- [What you should do]: Which lines in the data below contain the word "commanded"? Pull each of them out.
------ Records shown
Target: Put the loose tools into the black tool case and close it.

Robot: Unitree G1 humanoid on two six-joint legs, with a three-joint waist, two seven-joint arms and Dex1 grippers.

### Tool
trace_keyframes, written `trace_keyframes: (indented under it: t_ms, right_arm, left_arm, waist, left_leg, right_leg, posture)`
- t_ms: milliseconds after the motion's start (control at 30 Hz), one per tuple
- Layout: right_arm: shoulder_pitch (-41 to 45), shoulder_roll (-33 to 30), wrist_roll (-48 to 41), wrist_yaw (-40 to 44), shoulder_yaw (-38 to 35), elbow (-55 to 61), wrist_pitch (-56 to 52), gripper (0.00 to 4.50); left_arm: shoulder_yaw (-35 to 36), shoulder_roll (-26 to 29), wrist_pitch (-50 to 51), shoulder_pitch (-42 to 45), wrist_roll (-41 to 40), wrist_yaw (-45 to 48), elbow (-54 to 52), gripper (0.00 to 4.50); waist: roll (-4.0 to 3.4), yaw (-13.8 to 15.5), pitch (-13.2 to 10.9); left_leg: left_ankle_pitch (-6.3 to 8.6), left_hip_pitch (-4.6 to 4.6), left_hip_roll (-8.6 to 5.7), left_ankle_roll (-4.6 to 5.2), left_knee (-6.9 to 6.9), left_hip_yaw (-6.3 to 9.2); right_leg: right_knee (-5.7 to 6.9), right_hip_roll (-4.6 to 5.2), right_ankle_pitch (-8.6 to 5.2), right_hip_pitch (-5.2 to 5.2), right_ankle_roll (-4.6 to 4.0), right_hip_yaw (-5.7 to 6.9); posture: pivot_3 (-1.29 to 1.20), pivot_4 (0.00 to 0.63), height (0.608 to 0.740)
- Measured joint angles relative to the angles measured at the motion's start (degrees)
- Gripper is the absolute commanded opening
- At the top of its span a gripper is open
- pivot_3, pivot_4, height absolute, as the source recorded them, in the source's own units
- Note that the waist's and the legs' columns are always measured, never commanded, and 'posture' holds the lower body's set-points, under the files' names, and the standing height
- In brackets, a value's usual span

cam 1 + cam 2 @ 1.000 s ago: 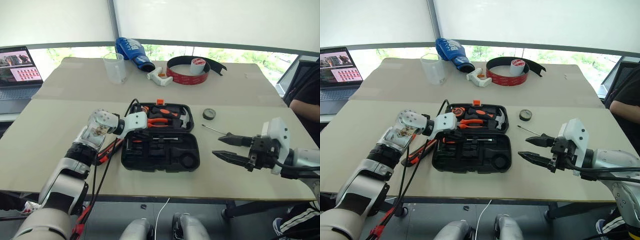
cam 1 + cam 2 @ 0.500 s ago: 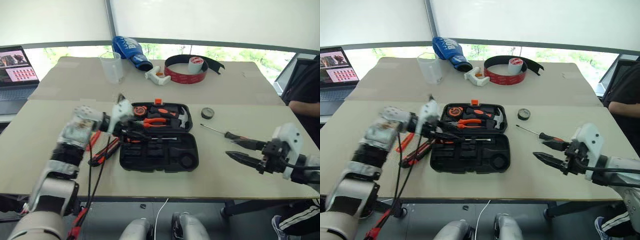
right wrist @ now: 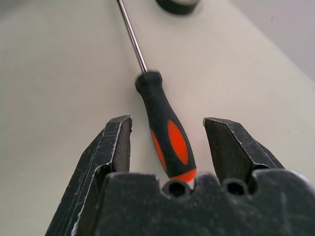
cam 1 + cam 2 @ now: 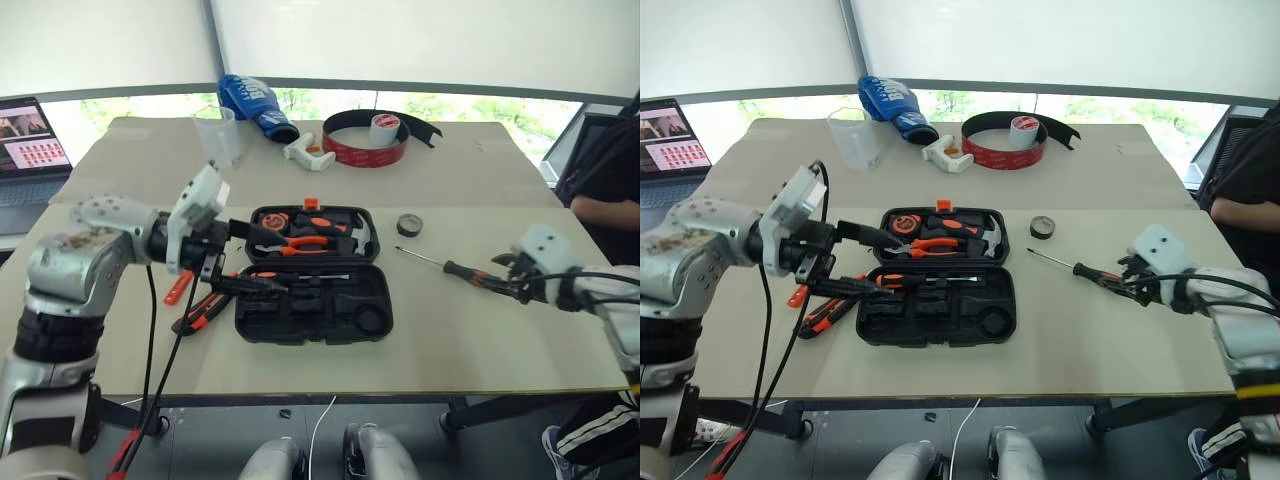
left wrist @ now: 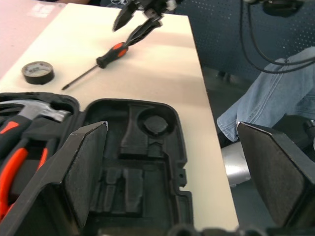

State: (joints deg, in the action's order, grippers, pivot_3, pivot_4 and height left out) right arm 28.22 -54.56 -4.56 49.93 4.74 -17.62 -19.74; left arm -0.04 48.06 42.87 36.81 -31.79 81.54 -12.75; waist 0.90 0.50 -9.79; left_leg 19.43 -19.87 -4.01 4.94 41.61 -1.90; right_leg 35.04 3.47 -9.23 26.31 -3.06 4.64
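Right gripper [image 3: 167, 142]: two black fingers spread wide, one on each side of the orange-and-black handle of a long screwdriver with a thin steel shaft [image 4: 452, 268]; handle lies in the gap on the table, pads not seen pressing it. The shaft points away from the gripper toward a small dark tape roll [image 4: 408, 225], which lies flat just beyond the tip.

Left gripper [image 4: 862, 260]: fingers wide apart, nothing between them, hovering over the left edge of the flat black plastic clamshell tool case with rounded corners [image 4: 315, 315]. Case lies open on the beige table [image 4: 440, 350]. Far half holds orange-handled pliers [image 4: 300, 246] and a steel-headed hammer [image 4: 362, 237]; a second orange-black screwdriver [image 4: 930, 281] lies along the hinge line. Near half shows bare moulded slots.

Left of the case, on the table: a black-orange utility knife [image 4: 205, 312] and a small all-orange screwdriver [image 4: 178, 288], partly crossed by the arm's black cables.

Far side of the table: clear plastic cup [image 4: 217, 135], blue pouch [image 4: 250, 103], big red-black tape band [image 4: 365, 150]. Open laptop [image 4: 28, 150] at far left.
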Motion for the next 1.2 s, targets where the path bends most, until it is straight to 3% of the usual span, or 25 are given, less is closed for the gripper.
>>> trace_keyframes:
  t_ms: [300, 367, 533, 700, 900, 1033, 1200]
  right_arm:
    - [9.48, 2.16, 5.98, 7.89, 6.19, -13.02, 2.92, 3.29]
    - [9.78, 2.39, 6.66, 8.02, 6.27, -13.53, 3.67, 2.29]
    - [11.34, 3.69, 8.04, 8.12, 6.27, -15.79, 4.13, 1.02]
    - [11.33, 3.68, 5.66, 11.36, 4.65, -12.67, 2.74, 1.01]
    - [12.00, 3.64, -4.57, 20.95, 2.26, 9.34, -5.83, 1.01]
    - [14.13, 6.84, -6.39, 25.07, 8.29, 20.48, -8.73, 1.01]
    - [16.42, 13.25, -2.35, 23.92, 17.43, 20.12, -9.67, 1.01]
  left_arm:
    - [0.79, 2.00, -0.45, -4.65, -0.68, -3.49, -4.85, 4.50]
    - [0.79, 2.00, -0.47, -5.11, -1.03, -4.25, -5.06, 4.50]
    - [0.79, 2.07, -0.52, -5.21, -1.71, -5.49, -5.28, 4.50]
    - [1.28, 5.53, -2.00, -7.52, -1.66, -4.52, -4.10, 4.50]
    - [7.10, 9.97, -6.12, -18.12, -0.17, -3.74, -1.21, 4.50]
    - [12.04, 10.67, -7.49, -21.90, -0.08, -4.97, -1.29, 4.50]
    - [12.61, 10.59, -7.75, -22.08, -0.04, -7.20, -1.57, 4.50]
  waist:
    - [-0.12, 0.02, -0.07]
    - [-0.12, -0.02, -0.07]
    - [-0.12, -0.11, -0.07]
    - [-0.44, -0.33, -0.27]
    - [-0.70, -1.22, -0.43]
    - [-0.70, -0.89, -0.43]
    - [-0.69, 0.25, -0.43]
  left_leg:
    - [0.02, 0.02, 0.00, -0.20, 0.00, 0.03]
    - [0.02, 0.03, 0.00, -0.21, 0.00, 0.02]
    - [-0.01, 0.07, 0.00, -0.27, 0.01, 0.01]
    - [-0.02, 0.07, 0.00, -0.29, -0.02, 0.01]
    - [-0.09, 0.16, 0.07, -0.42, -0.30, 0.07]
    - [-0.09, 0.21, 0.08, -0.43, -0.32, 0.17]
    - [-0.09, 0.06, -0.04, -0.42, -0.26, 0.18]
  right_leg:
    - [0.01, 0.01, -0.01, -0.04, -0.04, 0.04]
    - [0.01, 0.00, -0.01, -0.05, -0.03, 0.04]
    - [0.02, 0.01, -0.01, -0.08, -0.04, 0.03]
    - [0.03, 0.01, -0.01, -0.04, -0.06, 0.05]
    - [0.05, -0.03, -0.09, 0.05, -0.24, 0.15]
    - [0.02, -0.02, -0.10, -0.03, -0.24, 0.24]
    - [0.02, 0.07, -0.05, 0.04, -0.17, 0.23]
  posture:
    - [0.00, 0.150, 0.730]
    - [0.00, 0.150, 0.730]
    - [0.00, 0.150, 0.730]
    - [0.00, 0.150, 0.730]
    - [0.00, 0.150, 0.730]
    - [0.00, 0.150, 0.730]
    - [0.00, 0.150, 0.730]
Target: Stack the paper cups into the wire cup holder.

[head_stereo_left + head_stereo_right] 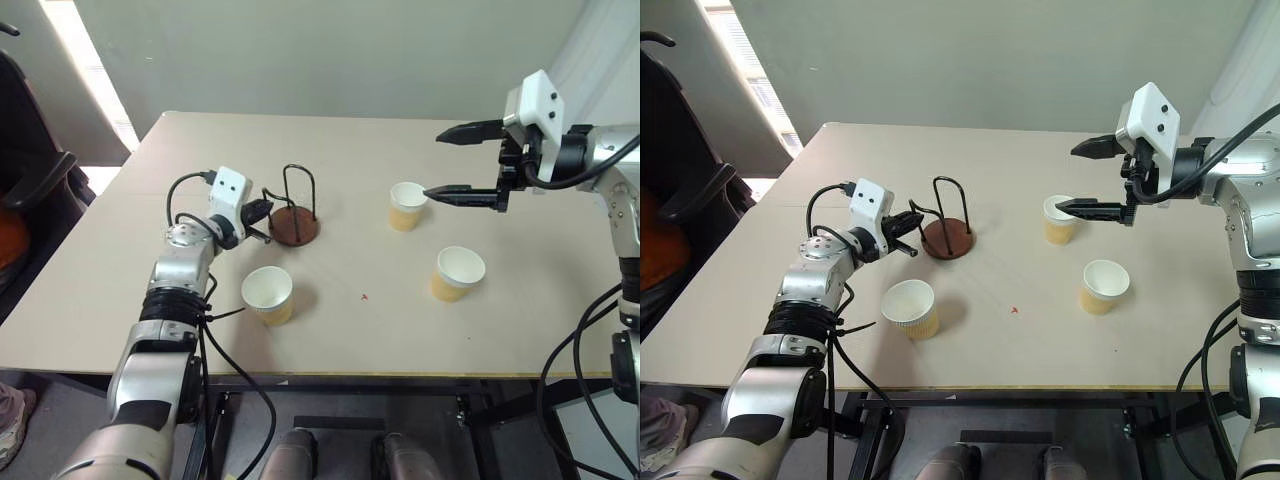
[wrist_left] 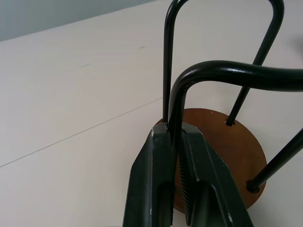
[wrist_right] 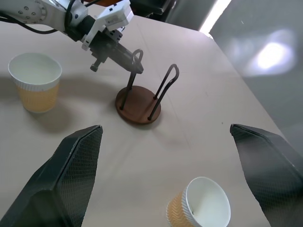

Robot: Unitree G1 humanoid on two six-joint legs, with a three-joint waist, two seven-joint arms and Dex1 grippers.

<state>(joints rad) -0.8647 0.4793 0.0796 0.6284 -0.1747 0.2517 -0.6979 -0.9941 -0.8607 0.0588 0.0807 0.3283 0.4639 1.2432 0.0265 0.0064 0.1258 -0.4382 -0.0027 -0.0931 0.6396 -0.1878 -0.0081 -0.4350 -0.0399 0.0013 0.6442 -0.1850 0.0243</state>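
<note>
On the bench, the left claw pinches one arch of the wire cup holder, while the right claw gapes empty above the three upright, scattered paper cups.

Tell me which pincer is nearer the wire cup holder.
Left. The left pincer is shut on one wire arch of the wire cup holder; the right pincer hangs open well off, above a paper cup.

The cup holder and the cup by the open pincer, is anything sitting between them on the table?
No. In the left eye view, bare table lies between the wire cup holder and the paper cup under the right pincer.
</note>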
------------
- [Exercise answer]:
- Gripper is the absolute commanded opening
- Note that the waist's and the legs' columns are always measured, never commanded, and 'posture' holds the lower body's set-points, under the files' names, and the standing height

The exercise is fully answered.